Cockatoo tells story of a screeching halt

By IAN MCILWRAITH  2010-1-24 11:16:29

Chris Bowen could not have hoped for a better example than the ''collapse'' of Cockatoo Ridge Wines on Wednesday to support his submission this week that laws on insolvent trading need an overhaul.

Unfortunately for the Financial Services, Superannuation and Corporate Law Minister, the downside for him and the rest of the Federal Government is that Cockatoo calling in the corporate undertakers might be just the first sign of what is shaping to be a very ugly vintage in the wine industry - and it has nothing to do with the quality of the coming harvest.

Cockatoo's board put the company into administration even though it had strong, positive cash flow figures from December trading. Their concern was that in about a month they would need to commit on grape-buying contracts as the fruit matured, and would need to finance that crop.

The chairman, Stuart Richardson, said the board members believed that if they made those commitments the company risked trading while insolvent - a risk they were not prepared to take because of the potential personal penalties.

That is why Bowen is asking whether the law ought to be changed. If the risk for Richardson and fellow Cockatoo directors had not been so great, and had they had a moratorium to trade while insolvent without those personal risks (or abusing the interests of shareholders and others), perhaps the outcome might have been different.

Technically, Cockatoo was insolvent at June 30 last year when current liabilities outnumbered current assets more than two-to-one, but Richardson said that was only because under accounting rules it had to declare due and payable all its borrowings from banker GE Commercial because it was in breach of lending covenants.

As such, few investors in Cockatoo would have been surprised at this week's events, and the board's thinking (not forgetting Richardson and a fellow director, Ivan Limb, are among the largest shareholders) was that there was enough time for the administrators to devise a way Cockatoo could fund its next vintage, or sell its assets.

The real issue, however, is the glut of wine washing about Australia. Much of the industry's difficulties were, arguably, created by an indulgent body politic in Canberra - begun under former prime minister Paul Keating and maintained for too many years under John Howard.

Briefly, Keating compromised on a sales tax increase in the mid-1990s, recommended in a Productivity Commission report, and a series of other measures were implemented, including the tax-effective managed investment schemes in the early life of Howard's government that encouraged grape growers and winemakers to spend more than a decade over-capitalising the industry.

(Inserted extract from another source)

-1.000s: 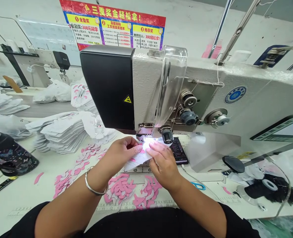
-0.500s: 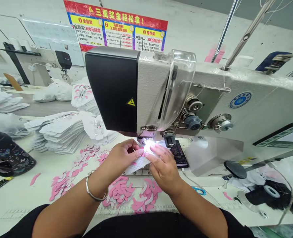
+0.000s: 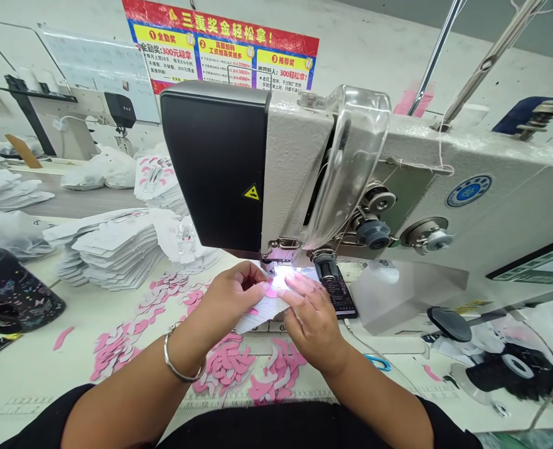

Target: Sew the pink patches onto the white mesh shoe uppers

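A pale wall (image 3: 365,53) spans the far side, grey high on the right. It bears a colourful poster (image 3: 220,34), a whiteboard (image 3: 89,68) to its left. Left, a grey bench (image 3: 77,202) stands beyond the cream near bench (image 3: 37,371).

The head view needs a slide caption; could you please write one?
Left hand and right hand on white fabric at a sewing machine, with pink pieces heaped nearby.

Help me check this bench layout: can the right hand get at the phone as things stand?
Probably yes: the phone lies just past the right hand, its near end uncovered. The machine partly hides its far end, and the hand would first have to leave the white piece.
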Demonstrator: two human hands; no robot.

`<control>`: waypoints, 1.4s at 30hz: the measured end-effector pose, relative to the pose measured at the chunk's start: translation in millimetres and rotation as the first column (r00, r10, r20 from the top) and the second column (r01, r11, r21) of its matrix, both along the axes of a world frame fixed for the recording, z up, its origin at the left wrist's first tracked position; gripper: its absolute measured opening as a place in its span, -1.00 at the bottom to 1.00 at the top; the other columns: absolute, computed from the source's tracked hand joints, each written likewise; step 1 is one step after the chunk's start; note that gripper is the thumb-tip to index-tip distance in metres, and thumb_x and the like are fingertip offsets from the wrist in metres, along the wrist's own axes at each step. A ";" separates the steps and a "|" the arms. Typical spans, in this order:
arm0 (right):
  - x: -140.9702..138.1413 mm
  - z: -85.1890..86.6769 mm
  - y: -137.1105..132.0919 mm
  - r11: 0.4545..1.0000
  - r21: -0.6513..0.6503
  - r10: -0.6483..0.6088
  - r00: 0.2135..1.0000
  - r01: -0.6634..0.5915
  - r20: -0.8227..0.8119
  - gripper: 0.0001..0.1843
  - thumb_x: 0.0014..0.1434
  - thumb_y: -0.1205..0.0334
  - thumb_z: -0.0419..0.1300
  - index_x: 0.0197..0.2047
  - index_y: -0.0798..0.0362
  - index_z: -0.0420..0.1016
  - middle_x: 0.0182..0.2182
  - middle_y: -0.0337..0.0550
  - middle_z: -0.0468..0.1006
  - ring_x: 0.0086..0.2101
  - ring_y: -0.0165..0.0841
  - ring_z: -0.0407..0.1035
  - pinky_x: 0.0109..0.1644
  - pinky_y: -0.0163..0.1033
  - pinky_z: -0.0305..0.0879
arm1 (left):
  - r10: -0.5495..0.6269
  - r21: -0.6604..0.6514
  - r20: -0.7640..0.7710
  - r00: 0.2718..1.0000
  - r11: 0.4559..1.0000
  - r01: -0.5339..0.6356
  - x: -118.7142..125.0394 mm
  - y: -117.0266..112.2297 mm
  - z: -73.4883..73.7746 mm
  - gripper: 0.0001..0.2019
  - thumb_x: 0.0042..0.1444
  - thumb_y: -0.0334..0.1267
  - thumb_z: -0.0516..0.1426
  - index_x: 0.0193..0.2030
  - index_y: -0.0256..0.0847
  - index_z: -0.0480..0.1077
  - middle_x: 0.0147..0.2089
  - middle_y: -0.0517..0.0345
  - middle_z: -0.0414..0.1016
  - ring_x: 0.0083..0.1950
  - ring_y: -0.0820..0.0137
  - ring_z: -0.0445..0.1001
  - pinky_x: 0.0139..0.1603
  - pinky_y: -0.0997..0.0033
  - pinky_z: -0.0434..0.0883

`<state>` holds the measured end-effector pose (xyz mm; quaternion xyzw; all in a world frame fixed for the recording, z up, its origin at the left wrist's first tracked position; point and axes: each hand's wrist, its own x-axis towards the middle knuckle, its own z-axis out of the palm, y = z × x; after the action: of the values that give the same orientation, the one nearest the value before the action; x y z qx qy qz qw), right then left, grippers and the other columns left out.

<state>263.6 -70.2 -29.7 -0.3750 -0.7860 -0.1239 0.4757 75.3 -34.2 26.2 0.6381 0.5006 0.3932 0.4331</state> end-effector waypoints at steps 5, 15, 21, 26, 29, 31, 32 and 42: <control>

The deal worked nicely when world demand for Australian wine was on the rise, and the big makers such as Foster's Group and Constellation Brands (then BRL Hardy) led the way in planting vines to support aggressive expansion into Britain and the US. For a while many a clapped out, prone-to-flooding sheep farm was being transformed into vineyards because the returns were exponentially better.

In the past year or so, however, the much stronger Australian dollar has combined with a reduction in consumer spending in the US and Britain thanks to Ye Olde Financial Crisis to make exports much less profitable. That has caused a lake of wine, once destined for export, to be drained into the domestic market.

For consumers here that has, happily, led to much cheaper wine but winemakers and grape growers have been crushed between low prices and a backlog of stock.

Cockatoo was little different to others - having built its brand in the ''affordable'' end of supermarket trade, it had geared itself to push hard into exports. But they suddenly became unobtainable.

It was not helped by a problem peculiarly of its own making in risking too much on a multimillion-dollar bulk wine sale to industry hero John Casella's Yellow Tail. That deal went horribly wrong late in 2008, apparently not through any fault of Cockatoo or Casella, and may yet turn up in South Australian courts.

When Richardson, an investment banker, took over from wine industry stalwart Limb as the Cockatoo chairman in mid-2009, he began stripping costs - slashing staff from 30 to 12 and telling managing director Peter Perrin that he and his $300,000-a-year-plus salary were surplus to requirements.

Late last year Richardson tried to sell Cockatoo's winery, but when you have a glut of wine you also have a glut of processing capacity, so he failed to get the $7 million to $8 million it was probably worth, and instead bought some time (and cash) by leasing it for a year to Kingston Estate.

Richardson may also have been one of the few cheering when the managed investment scheme specialist Great Southern fell over last year. It was one of Cockatoo's contract grape suppliers - product the company was unsure it could afford this year.

With majors such as Pernod Ricard's Orlando already taking $60 million hits to the balance sheet, and Constellation trying to get the heck out by selling its operations to Australian Vintage Ltd, there is a lot more for the industry (and Canberra) to worry about than drought in a pre-election year.

Estimates are that over-production of wine is 100,000 cases, or about 35,000 hectares of vines that need to be pulled out. Even that will not relieve a probable two years of industry agony - unless, of course, the politicians find a voter-friendly way to offer some relief to industry participants.